Topic: Auto-fixing files


Mario Carneiro (May 16 2023 at 05:58):

Now that I have gotten my feet wet in doing syntax rewriting, I would like to discuss how we should handle whole-file rewrites, thinking in particular about porting file cleanup activities. For concreteness, let's consider replacing unused variables marked by the linter with _ or _x.

  1. We could have a code action that triggers when your cursor is on the warning, and adds the underscore. I checked what rust-analyzer does here, and it appears to read the error message (which has a mechanism for giving auto-applicable fixes) and apply the suggestion to insert _ at the start of the variable name. (Replacing with _ is not a suggested option.) This seems like something we should have anyway. (When there are multiple warnings within the span of the selection, it gives several code actions, one for each warning. So it's not really suitable for auto-fixing the whole file.)

  2. For more large scale cleanups, rust has a cargo fix command which applies all auto-applicable fixes. I think this is also the interface we might want for porting changes: a standalone tool which reads the file and applies all rewrites of a certain kind.

  3. We also have the option of a #lint like interface, where the user writes a command at the bottom of the file and it has a code action on it which applies some changes to the whole file. In the case of linter warnings, we might be able to get away with this because warnings are cumulative across the file, but many code actions use the info tree and this is cleared after every command, so it's probably not the best option for other things.

  4. We could have a whole-file code action, where you select a large region or the whole file and then apply the code action. I don't think the code actions API is set up to handle this though, it will just give you a snapshot from the beginning of the file and you still don't get the rest of the info tree.

Mario Carneiro (May 16 2023 at 06:04):

Some other auto-fixes we might want to consider for post-port mathlib files:

  • replacing fun x => e with fun x ↦ e
  • replacing induction' e with a b c with induction e with | foo a => ... | bar b c => ...
  • auto applying the <;> linter suggestion
  • whole file formatting (I'm not sure what we have is good enough for this); this is also potentially a "reformat" code action, although I would prefer to minimize code actions that are always applicable since then the lightbulb never goes away

Yaël Dillies (May 16 2023 at 07:33):

Do mass edits of declaration names fall under that category of auto-fixes?

Mario Carneiro (May 16 2023 at 09:54):

I suppose it could. I think we might want to use a slightly different mechanism for that though, since we don't want to have to compile all of mathlib to get all the ASTs we need to do that. I wonder if the .ilean files have enough info to identify all uses of a constant?

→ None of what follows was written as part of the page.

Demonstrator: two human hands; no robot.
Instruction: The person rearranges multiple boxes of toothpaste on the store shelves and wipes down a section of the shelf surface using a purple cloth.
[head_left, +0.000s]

Yaël Dillies (May 16 2023 at 09:57):

You know more than me, but I'm expecting the point of such a mass-edit to precisely be that it has access to more information than is available with regex. I do wonder how to handle docstrings, though...

Mario Carneiro (May 16 2023 at 10:02):

I am not suggesting a regex, but I was thinking mainly about whole-file edits for my original post, while global renaming is a whole-project edit

Mario Carneiro (May 16 2023 at 10:03):

For single-file edits it is reasonable to have the info tree available with some work, but for multiple-file edits if you need the info tree then that equates to compiling the whole project, because the info tree is not persisted as a build artifact

Mario Carneiro (May 16 2023 at 10:05):

The .ilean files have a watered down version of the info tree which is likely sufficient for the specific case of global renames (it is already sufficient for doing "find all references", and I think we could implement global rename today with just a bit of extra server code)

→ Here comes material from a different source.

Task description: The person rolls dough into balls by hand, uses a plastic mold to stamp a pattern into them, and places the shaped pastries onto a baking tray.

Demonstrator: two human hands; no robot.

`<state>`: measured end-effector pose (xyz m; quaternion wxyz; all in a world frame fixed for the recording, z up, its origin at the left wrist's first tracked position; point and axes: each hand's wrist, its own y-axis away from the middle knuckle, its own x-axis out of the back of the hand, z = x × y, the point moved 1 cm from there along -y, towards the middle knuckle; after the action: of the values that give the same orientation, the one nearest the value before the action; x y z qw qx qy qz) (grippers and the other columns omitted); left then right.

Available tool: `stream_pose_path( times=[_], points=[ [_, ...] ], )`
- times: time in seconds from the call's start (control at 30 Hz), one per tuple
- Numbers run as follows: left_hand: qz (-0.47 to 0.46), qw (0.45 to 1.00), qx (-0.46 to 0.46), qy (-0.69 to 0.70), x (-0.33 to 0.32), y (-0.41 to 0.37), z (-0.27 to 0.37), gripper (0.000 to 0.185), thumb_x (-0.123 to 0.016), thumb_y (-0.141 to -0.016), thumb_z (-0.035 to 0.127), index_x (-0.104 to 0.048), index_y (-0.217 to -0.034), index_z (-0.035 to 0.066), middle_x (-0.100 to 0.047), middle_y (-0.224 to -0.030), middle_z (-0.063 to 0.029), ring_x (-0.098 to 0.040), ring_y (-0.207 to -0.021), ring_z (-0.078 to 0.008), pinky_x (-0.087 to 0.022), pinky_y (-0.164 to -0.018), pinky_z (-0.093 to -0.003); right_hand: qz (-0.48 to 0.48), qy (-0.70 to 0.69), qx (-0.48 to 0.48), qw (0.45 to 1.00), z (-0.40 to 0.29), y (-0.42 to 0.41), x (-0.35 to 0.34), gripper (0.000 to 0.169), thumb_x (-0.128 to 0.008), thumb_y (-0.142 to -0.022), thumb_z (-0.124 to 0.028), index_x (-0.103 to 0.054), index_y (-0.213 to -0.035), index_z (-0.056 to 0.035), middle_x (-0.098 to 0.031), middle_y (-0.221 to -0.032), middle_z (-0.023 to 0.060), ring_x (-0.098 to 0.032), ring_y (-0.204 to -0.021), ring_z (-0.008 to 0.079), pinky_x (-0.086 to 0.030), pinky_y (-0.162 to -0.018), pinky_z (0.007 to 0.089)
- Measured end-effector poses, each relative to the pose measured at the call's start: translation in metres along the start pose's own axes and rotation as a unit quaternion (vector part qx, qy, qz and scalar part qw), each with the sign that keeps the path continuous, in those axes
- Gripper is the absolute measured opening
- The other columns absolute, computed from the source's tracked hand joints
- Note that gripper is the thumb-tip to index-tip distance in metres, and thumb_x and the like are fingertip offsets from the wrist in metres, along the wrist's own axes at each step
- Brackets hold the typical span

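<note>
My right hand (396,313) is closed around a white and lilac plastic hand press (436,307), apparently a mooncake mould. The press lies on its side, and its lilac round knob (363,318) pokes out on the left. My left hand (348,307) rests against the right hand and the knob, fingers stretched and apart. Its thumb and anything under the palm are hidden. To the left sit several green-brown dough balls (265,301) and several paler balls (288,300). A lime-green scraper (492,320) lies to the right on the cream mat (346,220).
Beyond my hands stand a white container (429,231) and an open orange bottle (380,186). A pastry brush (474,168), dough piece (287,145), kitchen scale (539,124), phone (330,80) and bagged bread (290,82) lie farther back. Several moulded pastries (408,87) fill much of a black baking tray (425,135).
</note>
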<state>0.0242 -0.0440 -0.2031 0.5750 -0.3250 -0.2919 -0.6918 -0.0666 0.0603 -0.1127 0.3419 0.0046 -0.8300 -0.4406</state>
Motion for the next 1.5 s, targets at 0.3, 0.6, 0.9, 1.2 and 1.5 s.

Mario Carneiro (May 16 2023 at 10:06):

honestly I'm not sure why local rename doesn't work already, it would be easy enough to use the local references information used for go-to-def/references requests for renames as well

Sebastian Ullrich (May 16 2023 at 10:44):

It's not completely trivial around namespaces and dot notation I think. And I don't know if it wouldn't be better to strive for global rename immediately

Sebastian Ullrich (May 16 2023 at 12:00):

whole file formatting (I'm not sure what we have is good enough for this)

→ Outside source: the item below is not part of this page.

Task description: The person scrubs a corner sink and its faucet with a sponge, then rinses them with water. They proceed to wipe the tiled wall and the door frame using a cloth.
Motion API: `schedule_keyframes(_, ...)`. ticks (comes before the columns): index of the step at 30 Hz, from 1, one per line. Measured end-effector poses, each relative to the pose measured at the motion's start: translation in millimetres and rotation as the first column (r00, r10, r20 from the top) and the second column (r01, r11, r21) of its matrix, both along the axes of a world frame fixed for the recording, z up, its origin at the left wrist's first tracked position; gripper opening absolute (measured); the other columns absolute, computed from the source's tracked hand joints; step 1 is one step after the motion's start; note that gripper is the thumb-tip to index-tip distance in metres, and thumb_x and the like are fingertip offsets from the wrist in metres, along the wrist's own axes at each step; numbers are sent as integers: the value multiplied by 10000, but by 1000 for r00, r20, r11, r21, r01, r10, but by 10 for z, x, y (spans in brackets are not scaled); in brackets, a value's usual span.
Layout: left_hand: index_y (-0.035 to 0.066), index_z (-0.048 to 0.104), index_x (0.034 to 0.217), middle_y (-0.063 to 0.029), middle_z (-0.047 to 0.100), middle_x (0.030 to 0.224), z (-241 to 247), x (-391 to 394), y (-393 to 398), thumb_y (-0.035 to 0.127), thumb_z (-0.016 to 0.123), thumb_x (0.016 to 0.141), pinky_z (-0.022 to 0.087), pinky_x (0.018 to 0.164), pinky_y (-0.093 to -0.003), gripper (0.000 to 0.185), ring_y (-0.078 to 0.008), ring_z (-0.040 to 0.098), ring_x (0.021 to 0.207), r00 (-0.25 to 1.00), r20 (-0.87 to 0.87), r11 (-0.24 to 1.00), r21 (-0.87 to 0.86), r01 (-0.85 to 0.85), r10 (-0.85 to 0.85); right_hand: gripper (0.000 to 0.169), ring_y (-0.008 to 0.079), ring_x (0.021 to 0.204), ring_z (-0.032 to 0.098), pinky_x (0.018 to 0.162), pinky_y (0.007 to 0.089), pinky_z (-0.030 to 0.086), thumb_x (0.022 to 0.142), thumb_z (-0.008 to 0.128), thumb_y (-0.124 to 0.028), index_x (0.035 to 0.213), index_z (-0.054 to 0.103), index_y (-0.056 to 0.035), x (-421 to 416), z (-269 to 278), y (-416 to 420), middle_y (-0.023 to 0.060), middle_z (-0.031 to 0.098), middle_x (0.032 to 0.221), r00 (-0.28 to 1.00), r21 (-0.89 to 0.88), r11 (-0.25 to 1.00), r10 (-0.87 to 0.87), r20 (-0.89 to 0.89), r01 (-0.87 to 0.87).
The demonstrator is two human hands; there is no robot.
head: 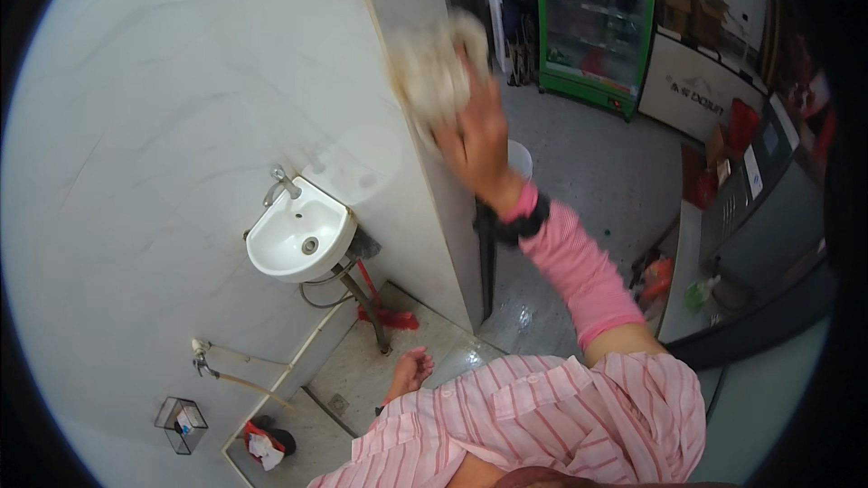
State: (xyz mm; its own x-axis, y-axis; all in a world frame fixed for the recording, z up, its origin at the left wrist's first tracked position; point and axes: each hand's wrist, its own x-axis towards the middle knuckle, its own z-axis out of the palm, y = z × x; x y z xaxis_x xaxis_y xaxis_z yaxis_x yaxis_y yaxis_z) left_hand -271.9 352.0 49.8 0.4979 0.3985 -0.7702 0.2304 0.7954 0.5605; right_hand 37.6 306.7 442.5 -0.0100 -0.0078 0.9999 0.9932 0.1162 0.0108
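My right hand (478,129) is raised at the upper middle, fingers on a pale cloth (434,74) that is blurred by motion. The cloth lies against the corner edge and end face of a light tiled wall (447,230). A pink sleeve cover and a black band are on that arm. Low in front of my striped shirt, my left hand (412,369) hangs with its fingers loosely curled, and no object shows in it. To the left of the wall's corner is a small white washbasin (298,237) with a metal tap (288,183).
Below the basin stand a drain pipe (363,308) and a red broom (393,318). A lined waste bin (268,444) sits at the lower left, near a wall tap (202,358). Beyond the wall are a white bucket (520,159), a green-framed display fridge (597,20) and a counter (685,264).
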Motion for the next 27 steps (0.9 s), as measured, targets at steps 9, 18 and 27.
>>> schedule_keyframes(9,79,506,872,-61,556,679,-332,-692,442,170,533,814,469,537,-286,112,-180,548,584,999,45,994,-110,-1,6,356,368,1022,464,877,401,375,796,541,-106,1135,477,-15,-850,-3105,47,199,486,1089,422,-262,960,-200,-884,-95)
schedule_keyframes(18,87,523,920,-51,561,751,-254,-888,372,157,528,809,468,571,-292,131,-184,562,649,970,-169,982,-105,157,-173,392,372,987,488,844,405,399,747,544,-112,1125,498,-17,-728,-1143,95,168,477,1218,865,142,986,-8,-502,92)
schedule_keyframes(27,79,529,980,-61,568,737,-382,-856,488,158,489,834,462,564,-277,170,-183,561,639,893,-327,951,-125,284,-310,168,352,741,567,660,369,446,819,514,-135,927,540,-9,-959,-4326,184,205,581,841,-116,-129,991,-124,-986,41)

If the current pretty printer was up to that task, I would have implemented auto-formatting a long time ago :) . I also still believe that doing structural, whitespace-unaware modifications to the syntax tree and then reformatting that part/the entire declaration would be the most robust way to implement more complex refactorings, but it's great to see that simple string editing works well for the refactorings you've been working on

Mario Carneiro (May 16 2023 at 15:54):

One reason I am sticking to string manipulation is because I am scared to delete comments or disturb other existing formatting with a more AST centric approach

Sebastian Ullrich (May 16 2023 at 16:25):

If there is a code formatter that's good enough so that the entire project is formatted with it, there is no formatting to disturb anymore. Making sure no comments vanish would also be simple by comparing the old and new CST, but giving them a reasonable position if they are within the affected region is harder, yeah.